The liver is responsible for concentrating and metabolizing most drugs and toxins. Because of this function, hepatotoxicity is common. Drug– or alcohol–related hepatotoxicity is the most common cause of fulminant liver failure. Alcohol–related liver disease alone accounts for more than 12,000 deaths yearly in the United States, and alcohol abuse is the most common cause of cirrhosis.

Alcohol is the most frequently abused drug worldwide. Its major metabolite, acetaldehyde, is directly toxic to the liver. Abuse results in a broad spectrum of liver disease, including asymptomatic fatty liver, alcoholic hepatitis, cirrhosis, and end–stage liver failure. Many alcoholics become symptomatic only when severe, life–threatening liver disease is already present.

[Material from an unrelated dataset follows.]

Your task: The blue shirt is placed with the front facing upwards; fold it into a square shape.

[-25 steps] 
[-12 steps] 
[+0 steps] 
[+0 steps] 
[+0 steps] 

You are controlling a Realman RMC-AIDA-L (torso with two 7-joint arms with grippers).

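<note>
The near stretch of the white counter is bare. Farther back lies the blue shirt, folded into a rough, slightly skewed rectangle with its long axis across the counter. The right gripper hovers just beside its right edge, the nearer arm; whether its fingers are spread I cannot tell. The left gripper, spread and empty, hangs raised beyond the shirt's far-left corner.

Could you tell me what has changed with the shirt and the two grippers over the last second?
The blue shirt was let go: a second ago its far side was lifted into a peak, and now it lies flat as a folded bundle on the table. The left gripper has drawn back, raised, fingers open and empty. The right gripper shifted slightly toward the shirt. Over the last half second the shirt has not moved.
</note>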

Virtually any drug can cause some degree of hepatotoxicity, although certain drugs are more toxic than others. In some cases (eg, sulfonamides), substances are directly toxic to the liver. In others, liver damage occurs by immune–mediated hypersensitivity. Some common hepatotoxic substances include acetaminophen, tetracycline, aspirin, phenytoin, methyldopa, isoniazid, methotrexate (when combined with alcohol), HMG–CoA reductase inhibitors (“statins”), and valproic acid. In high doses, vitamin A, arsenic, iron, and copper can be hepatotoxic. Further, hepatotoxicity may be the most common adverse effect of herbal supplements. Known hepatotoxic herbs include kava, pennyroyal oil, Ma–huang (Ephedra sinica), valerian, mistletoe, comfrey, chaparral, sassafras, borage, and germander.

The presentation and severity of liver disease vary significantly. Some patients remain asymptomatic despite significant liver damage, while others present with a severe, acute illness. Nausea, vomiting, malaise, and diaphoresis are common symptoms. A syndrome similar to viral hepatitis may occur, including fever, headache, jaundice, and right–upper–quadrant pain.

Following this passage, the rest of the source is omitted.